## Your assignment
Should a line below contain the word "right", report it.

## Recorded data

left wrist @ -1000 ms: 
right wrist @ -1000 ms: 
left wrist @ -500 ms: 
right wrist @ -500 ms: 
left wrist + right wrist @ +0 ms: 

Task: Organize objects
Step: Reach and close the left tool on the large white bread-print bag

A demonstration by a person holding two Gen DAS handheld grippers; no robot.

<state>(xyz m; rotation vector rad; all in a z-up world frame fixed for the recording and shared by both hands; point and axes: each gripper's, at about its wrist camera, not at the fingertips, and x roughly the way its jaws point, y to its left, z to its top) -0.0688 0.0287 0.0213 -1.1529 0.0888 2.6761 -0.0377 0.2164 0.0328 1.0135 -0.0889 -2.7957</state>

## Response to this task
right wrist @ -1000 ms: 
right wrist @ -500 ms: 
left wrist + right wrist @ +0 ms: 

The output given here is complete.